Aim of the exercise = From the data below, copy exactly the lines that lie between the one holding "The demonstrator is" and the one holding "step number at", including both, and nothing more.

Information provided =
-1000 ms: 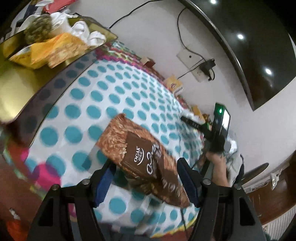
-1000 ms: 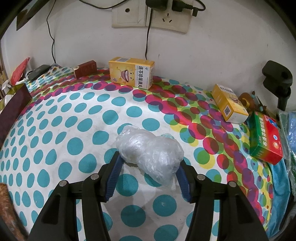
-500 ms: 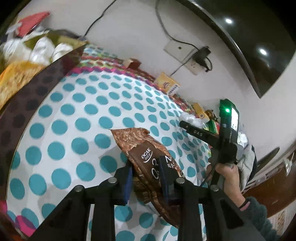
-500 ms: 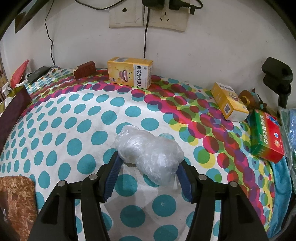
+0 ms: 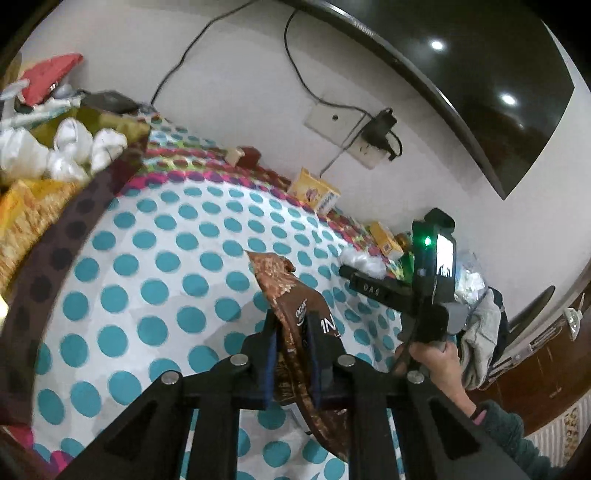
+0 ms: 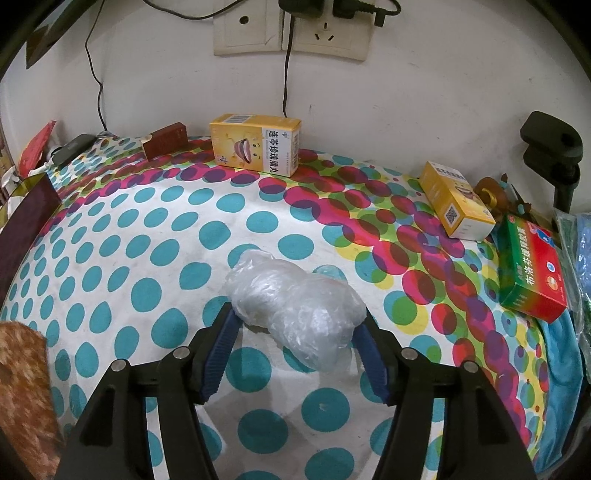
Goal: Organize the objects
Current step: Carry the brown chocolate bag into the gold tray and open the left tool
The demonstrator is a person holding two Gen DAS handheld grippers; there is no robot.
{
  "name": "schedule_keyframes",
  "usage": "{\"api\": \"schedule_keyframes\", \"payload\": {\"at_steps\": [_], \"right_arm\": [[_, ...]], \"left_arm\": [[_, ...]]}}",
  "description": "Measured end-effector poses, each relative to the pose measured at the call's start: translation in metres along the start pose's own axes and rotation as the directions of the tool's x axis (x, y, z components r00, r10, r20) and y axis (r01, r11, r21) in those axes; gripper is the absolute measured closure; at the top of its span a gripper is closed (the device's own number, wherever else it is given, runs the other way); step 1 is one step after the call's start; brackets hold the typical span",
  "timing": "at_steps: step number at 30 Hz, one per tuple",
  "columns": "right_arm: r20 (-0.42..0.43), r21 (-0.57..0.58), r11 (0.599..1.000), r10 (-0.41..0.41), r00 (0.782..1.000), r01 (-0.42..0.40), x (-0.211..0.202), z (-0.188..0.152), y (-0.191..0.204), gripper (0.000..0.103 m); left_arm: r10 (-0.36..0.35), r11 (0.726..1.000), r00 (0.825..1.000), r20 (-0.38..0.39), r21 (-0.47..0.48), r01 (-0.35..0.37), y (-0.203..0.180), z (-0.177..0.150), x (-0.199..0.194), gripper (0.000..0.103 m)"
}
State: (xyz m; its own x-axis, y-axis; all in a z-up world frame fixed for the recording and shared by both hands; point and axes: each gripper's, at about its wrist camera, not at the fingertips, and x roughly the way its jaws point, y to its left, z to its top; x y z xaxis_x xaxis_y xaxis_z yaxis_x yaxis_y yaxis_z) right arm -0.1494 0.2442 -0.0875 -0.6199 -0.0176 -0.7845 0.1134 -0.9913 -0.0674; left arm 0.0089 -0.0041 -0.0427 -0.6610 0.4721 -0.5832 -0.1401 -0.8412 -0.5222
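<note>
My left gripper (image 5: pixel 293 345) is shut on a brown snack packet (image 5: pixel 295 295) and holds it on edge above the dotted tablecloth (image 5: pixel 155 280). The packet's corner also shows at the left edge of the right wrist view (image 6: pixel 22 373). My right gripper (image 6: pixel 295 332) is open around a clear crumpled plastic bag (image 6: pixel 295 308) that lies on the cloth; the pads sit beside it on both sides. The right gripper also shows in the left wrist view (image 5: pixel 373 284), held by a hand.
A dark box (image 5: pixel 55 236) with white bags and a yellow packet stands at the left. Along the wall lie a yellow medicine box (image 6: pixel 255 146), a small brown box (image 6: pixel 164 140), another yellow box (image 6: pixel 456 201) and a green-red box (image 6: pixel 533 275). Cables hang from wall sockets (image 6: pixel 291 27).
My left gripper has closed on the brown packet and lifted it, turning it on edge. The right gripper has stayed around the plastic bag.
</note>
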Motion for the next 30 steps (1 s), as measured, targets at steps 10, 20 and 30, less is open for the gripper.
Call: {"api": "schedule_keyframes", "payload": {"at_steps": [10,20,30], "right_arm": [[-0.003,0.010,1.000,0.002,1.000,-0.002,0.002,0.000,-0.002,0.040],[-0.003,0.012,1.000,0.004,1.000,-0.004,0.002,0.000,-0.002,0.040],[-0.003,0.011,1.000,0.004,1.000,-0.004,0.002,0.001,-0.002,0.040]], "left_arm": [[0.001,0.999,0.997,0.071,0.036,-0.003,-0.007,0.035,-0.025,0.089],[0.095,0.993,0.972,0.213,0.051,-0.108,0.006,0.096,-0.073,0.090],[0.310,0.947,0.918,0.246,0.010,-0.322,0.067,0.147,-0.091,0.090]]}}
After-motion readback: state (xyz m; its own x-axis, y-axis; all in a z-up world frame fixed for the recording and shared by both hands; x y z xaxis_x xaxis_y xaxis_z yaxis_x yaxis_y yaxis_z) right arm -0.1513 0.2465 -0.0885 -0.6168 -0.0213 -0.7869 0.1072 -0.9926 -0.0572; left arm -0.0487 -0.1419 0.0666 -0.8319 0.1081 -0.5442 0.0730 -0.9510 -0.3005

Answer =
The demonstrator is a person holding two Gen DAS handheld grippers; there is no robot.
{
  "name": "schedule_keyframes",
  "usage": "{\"api\": \"schedule_keyframes\", \"payload\": {\"at_steps\": [_], \"right_arm\": [[_, ...]], \"left_arm\": [[_, ...]]}}",
  "description": "Measured end-effector poses, each relative to the pose measured at the call's start: translation in metres along the start pose's own axes and rotation as the directions of the tool's x axis (x, y, z components r00, r10, r20) and y axis (r01, r11, r21) in those axes; gripper is the absolute measured closure; at the top of its span a gripper is closed (the device's own number, wherever else it is given, runs the other way); step 1 is one step after the call's start; brackets hold the typical span",
  "timing": "at_steps: step number at 30 Hz, one per tuple",

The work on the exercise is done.